SECURE Act Increases Late Filing Penalties (Form 8955-SSA)
Updated: Mar 10, 2022
When it comes to your retirement plan, there are many forms and documents you should know about. Of primary concern should be what penalties may affect you if these forms are not filled out accurately or filed timely. Tucked away into the library of IRS and government forms are many documents that are easily confused, yet can open a floodgate of penalties for someone who doesn't understand the differences. Naturally, we want to help you avoid such penalties, so let's talk about just one of these forms: Form 8955-SSA.
Now, you may be thinking, "but I don’t file an 8955-SSA form." This is because often your service provider will complete the form and submit it electronically on your behalf. Unlike the Annual Plan Reporting done via the 5500 filings (similar to a corporate or individual tax return, but specific to a retirement plan), the 8955-SSA is filed with the Social Security Administration—not the IRS—to report participants who have left benefits in your retirement plan. But, just like the penalties, the IRS has for late filing or not filing your 5500, there are penalties for not filing Form 8955-SSA.
The Annual Registration Statement Identifying Separated Participants with Deferred Vested Benefits, more commonly—and more simply—known as Form 8955, is used to satisfy the reporting requirement of the Internal Revenue Code section 6057 (a). Form 8955-SSA is a stand-alone reporting form, which means it should not be filed with Form 5500 and it is filed directly with the Social Security Administration, not the IRS.
The form is used to report information about separated participants with deferred vested interest under retirement plans.
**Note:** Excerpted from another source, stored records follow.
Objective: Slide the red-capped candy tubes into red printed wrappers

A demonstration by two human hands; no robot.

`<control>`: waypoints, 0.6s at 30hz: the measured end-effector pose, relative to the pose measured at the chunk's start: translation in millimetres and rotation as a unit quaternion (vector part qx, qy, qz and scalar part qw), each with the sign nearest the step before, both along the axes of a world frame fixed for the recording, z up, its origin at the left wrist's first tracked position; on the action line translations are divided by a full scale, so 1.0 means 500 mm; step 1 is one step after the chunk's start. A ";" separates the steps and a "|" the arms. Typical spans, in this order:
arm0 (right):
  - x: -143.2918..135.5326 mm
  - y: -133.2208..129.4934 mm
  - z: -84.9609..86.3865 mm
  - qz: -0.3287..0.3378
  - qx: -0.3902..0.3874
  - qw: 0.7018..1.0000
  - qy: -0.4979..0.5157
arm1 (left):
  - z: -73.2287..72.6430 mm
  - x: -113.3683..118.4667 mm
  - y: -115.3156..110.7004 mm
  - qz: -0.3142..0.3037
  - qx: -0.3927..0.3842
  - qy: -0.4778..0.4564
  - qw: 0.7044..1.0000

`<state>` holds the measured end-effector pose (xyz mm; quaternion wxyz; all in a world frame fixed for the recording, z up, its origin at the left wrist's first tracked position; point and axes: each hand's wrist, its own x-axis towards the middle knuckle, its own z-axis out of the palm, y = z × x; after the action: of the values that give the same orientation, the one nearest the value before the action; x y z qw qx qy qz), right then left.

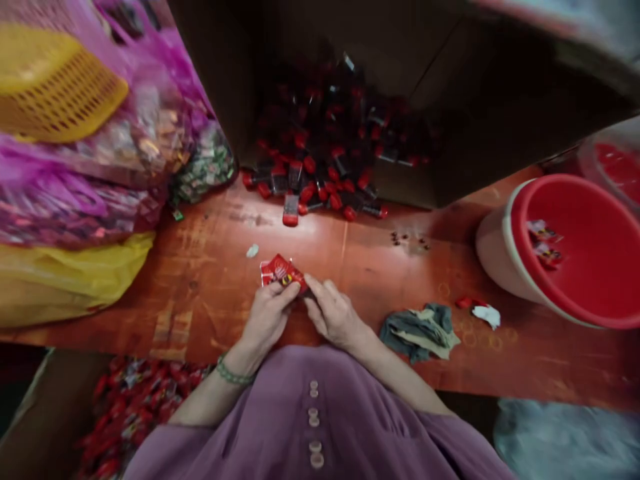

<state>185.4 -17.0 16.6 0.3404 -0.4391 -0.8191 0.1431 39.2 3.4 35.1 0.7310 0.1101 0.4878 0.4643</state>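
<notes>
A small red printed packet (278,269), possibly a stack of flat packets, is held just above the wooden table. My left hand (270,310) is closed on it, with the thumb pressed across its printed face. At its right edge, my right hand (336,312) is closed, fingertips pinching the corner. What lies under the fingers is hidden. Beyond my hands, small dark containers with red caps (295,175) spill from a large open cardboard box (405,183) onto the table.
Plastic bags of small wrapped pieces (75,207) and a yellow basket (55,87) crowd the left. A red-lined bucket (590,267) with a few packets stands right. A crumpled grey cloth (420,331) and rubber bands (470,337) lie nearby. Red packets (145,400) fill a box below.
</notes>
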 end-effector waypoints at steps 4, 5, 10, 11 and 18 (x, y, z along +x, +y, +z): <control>-0.008 0.002 -0.022 -0.040 0.008 0.998 0.048 | -0.011 0.014 0.011 0.029 0.011 0.001 1.000; -0.011 0.004 -0.022 -0.046 -0.014 0.996 0.078 | -0.012 0.015 0.014 0.028 0.013 -0.003 1.000; -0.009 0.021 -0.006 -0.009 -0.031 0.992 0.119 | -0.017 0.004 0.026 0.014 0.041 -0.040 0.998; -0.007 0.024 -0.004 -0.002 -0.018 0.994 0.108 | -0.019 0.001 0.027 0.014 0.048 -0.043 0.998; -0.015 0.025 -0.007 -0.015 -0.115 0.975 0.190 | -0.028 0.007 0.026 0.016 0.069 -0.020 0.997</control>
<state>177.9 -4.5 13.3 0.4388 -0.4520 -0.7112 0.3119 42.8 16.4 21.4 0.7239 0.1425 0.4414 0.5107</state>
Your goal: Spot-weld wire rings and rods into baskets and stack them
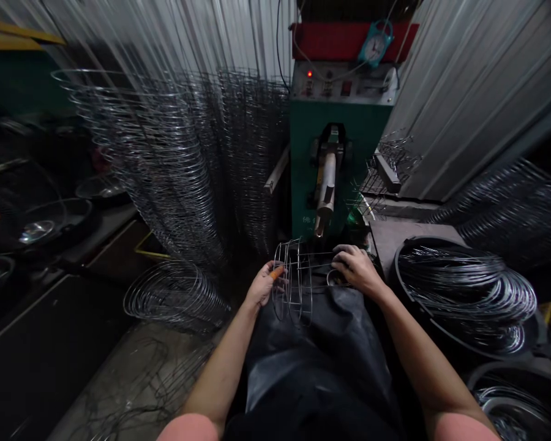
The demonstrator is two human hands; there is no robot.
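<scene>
A small wire frame (298,282) of thin metal hoops joined by straight wires is held over my lap, above a dark apron (312,361). My left hand (267,283) grips its hoops from the left; one finger wears an orange cover. On the right, my right hand (354,266) has its fingers curled over the ends of the straight wires. Just beyond the frame, the metal electrode arm (327,184) of a green welding machine (303,141) points towards me, apart from the wire. A small round container (336,278) shows partly under my right hand.
Tall stacks of wire hoops (165,153) stand at the left, with a shorter stack (165,297) nearer. A black tub (397,269) of wire rings is at my right. Loose wires (142,386) litter the floor. A blue clock (375,48) hangs on the machine.
</scene>
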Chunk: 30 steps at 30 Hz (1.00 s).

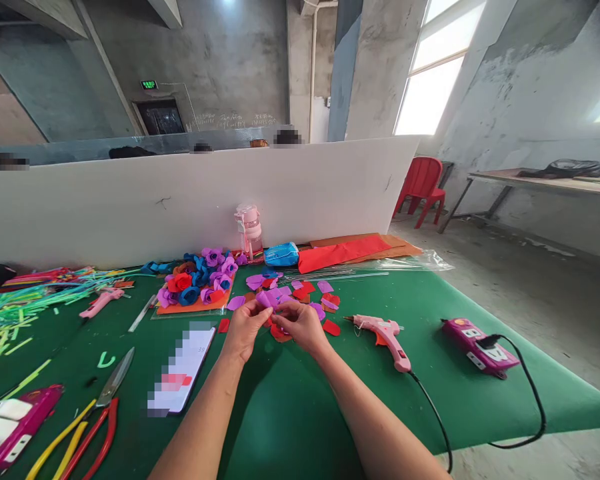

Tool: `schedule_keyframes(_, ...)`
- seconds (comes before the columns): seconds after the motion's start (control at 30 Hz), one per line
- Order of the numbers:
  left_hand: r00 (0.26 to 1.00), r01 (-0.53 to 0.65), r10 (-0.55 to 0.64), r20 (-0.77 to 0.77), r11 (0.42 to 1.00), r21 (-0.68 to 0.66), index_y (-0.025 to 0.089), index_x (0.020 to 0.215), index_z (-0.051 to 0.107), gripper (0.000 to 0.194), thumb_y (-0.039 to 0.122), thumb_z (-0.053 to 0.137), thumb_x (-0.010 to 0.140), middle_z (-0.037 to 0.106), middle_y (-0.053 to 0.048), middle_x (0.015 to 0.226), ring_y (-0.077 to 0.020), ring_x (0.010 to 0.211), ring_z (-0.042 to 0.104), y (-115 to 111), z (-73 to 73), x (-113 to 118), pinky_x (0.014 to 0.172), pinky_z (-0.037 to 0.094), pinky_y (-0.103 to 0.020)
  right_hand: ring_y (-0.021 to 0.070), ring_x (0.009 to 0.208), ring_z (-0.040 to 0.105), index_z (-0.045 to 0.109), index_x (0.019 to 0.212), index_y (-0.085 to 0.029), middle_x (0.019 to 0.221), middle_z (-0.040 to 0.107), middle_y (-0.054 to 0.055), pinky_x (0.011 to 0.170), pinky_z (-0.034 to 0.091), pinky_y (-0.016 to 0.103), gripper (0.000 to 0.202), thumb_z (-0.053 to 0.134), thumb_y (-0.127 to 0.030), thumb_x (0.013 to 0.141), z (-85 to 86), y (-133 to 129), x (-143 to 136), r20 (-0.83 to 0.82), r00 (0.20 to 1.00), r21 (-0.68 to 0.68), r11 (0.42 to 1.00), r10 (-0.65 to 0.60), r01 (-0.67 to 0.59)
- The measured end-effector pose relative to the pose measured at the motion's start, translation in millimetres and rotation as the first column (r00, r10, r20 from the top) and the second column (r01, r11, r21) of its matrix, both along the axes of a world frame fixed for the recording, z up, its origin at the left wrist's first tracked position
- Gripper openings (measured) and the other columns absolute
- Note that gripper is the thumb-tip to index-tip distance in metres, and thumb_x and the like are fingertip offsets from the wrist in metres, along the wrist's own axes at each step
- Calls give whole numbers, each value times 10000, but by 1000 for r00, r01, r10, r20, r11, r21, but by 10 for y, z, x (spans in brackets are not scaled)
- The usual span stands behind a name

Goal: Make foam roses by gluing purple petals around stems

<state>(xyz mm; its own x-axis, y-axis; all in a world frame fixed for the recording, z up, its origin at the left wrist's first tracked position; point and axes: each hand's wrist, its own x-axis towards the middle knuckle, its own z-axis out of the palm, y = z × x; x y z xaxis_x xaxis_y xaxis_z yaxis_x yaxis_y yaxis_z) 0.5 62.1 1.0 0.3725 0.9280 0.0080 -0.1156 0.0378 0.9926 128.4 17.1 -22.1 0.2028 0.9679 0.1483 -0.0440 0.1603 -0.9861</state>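
Close together over the petals, my left hand [246, 325] and my right hand [301, 325] pinch a purple petal [270, 298] between their fingertips. It looks like crepe paper; its lower edge is hidden by my fingers. Loose red petals [332, 327] and purple petals [236, 303] lie scattered around and beneath my hands. Left of them, finished paper flowers [180, 281] in purple, blue and red are heaped on an orange sheet [193, 308]. To the right rests a pink glue gun [387, 335], its cord running toward the table's front edge.
Scissors [111, 383], pliers with red handles [97, 433] and a phone [193, 367] lie left on the green table [290, 427]. Power strips [480, 347] sit at both sides. Behind stand a pink bottle [250, 230], a blue packet [281, 255], red paper [345, 253] and a white partition [190, 207].
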Motion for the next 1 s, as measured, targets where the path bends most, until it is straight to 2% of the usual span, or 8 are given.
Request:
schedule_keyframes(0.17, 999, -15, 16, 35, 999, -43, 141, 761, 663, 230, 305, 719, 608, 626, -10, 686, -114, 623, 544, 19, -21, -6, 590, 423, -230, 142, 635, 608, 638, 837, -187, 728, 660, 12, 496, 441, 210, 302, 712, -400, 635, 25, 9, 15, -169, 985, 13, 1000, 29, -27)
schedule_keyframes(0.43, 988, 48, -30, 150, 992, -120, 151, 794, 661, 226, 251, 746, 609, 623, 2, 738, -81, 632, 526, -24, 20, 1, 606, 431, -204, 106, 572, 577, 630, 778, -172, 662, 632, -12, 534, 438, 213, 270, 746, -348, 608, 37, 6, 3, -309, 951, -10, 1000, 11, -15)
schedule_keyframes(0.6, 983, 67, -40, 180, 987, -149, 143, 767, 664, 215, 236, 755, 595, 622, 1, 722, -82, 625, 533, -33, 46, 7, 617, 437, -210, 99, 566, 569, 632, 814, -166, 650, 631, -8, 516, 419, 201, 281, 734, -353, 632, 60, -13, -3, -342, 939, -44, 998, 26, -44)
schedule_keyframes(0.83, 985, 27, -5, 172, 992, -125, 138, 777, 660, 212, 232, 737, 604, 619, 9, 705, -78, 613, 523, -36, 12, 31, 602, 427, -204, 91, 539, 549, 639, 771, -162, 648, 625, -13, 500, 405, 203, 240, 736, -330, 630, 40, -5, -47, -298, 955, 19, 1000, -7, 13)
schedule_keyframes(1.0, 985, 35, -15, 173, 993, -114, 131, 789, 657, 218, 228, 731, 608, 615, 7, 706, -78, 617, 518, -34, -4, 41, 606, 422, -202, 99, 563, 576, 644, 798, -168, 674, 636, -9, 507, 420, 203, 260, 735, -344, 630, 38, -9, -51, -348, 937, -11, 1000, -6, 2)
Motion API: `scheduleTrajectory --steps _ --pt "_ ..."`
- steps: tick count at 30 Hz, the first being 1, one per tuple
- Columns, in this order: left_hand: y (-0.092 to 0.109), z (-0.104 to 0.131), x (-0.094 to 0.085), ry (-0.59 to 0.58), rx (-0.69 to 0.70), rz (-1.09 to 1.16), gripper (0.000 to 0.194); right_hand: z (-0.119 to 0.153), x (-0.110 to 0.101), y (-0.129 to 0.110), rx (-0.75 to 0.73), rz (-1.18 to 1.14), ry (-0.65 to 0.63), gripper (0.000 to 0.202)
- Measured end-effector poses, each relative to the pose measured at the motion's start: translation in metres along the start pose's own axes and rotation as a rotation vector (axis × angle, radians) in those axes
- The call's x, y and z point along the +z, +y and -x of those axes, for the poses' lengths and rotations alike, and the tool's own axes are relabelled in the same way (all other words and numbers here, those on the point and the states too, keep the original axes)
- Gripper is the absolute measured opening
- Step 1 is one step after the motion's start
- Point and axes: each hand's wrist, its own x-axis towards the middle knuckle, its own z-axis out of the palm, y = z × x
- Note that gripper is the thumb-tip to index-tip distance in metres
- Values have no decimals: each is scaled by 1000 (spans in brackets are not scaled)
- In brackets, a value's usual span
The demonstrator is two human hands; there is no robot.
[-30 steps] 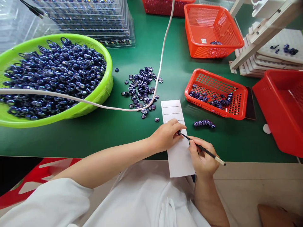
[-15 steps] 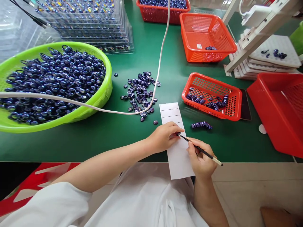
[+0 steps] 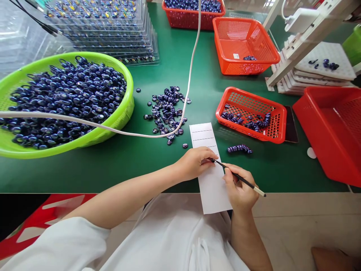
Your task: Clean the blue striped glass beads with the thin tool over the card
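Between the fingertips of my left hand (image 3: 196, 162) is a small dark glossy piece (image 3: 212, 160), mostly covered by the fingers. My right hand (image 3: 241, 188) grips a thin paintbrush (image 3: 243, 180) with a black handle and pale end, its tip touching or very near that piece. Under both hands lies a white paper strip (image 3: 216, 194) with ruled lines, reaching over the table's front edge. A loose pile of similar dark blue round pieces (image 3: 166, 109) sits beyond my left hand. To the right of the paper, several more form a curved row (image 3: 239, 149).
A green basket (image 3: 128, 101) heaped with dark looped pieces stands left. A small red basket (image 3: 278, 131) holds more pieces; larger red baskets (image 3: 234, 67) stand behind and a red bin (image 3: 318, 128) at right. A white cable (image 3: 135, 133) crosses the table. Clear trays (image 3: 152, 49) are stacked behind.
The whole view has shifted very slightly. Both hands keep almost the same place and grip, with the brush tip still at the small dark piece.
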Motion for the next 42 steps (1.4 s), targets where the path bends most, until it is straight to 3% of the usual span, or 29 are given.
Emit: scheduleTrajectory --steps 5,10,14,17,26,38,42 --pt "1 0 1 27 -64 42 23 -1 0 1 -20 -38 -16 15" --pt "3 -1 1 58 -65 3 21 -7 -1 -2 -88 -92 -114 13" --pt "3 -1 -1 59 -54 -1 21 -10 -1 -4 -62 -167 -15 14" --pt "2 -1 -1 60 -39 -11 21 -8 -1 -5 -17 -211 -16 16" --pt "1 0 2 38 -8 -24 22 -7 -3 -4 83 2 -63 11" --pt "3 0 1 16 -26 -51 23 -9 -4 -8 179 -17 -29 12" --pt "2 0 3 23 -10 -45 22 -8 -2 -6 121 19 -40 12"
Required information includes participants who have a deferred vested benefit under the plan and who meet one or all of the following conditions:
Separated from service covered by the plan
Were reported as deferred vested participants on another plan's filing if their benefits were transferred (other than a rollover) to the plan during the covered period
Previously were reported under the plan but have been paid out or are no longer entitled to those deferred vested benefits
Previously were reported under the plan but whose information is being corrected
The information reported on Form 8955-SSA is submitted to the Social Security Administration (SSA). The SSA provides the reported information to separated participants when they file for social security benefits, so they are aware they have money remaining in an Employer’s retirement plan.
There are three possible penalties related to the filing of Forms 8955-SSA:
1. Failure to file an annual registration statement (IRC section 6652(d)(1)) This penalty applies to failure to file a registration statement (including failure to include all required participants). The penalty has been increased to $10 from $1 for each participant not reported and for each day multiplied by the number of days the failure continues, up to a maximum of $50,000 from $5,000 applied to returns, registration statements, and notifications required to be filed after December 31, 2019, as amended by section 403 of the Setting Every Community Up for Retirement Enhancement Act of 2019 (SECURE Act). The penalty is imposed on the person failing to file unless it is shown the failure is due to reasonable cause.
2. Failure to file notification of a change in the status of the plan (IRC section 6652(d)(2)) This penalty applies to failure to file a notification of a change in the status of the plan, such as a change in the plan name, termination of the plan, or a change in the name or address of the plan administrator. The penalty has been increased to $10 from $1 for each day during which such failure occurs, up to a maximum of $10,000 from $1,000 applied to returns, registration statements, and notifications required to be filed after December 31, 2019, as amended by SECURE Act. The penalty is imposed on the person failing to file unless it is shown the failure is due to reasonable cause.
3. Failure to furnish statement to plan participant or fraudulent statement (IRC section 6690) Each plan administrator required to file a registration statement must, before the expiration of the time prescribed for the filing of the form, also furnish to each affected participant an individual statement setting forth the information required to be contained in the form. A penalty of $50 is imposed on the person required to furnish the statement for each willful failure to furnish the statement to each affected participant or a willful furnishing of a false statement.
The deadline to file is the same as the 5500, the last day of the 7th month following your plan year-end date (July 31st for calendar year plans). These penalties are a significant increase over the prior amounts accessed, so be sure to be accurate and timely in your filing!
If you do need to pay a penalty, the IRS will contact you with instructions as to how to pay the penalty. Be aware that there have been scammers who will call claiming to be the IRS and demand payment, but the IRS will only contact you via a letter delivered by the United States Postal Service.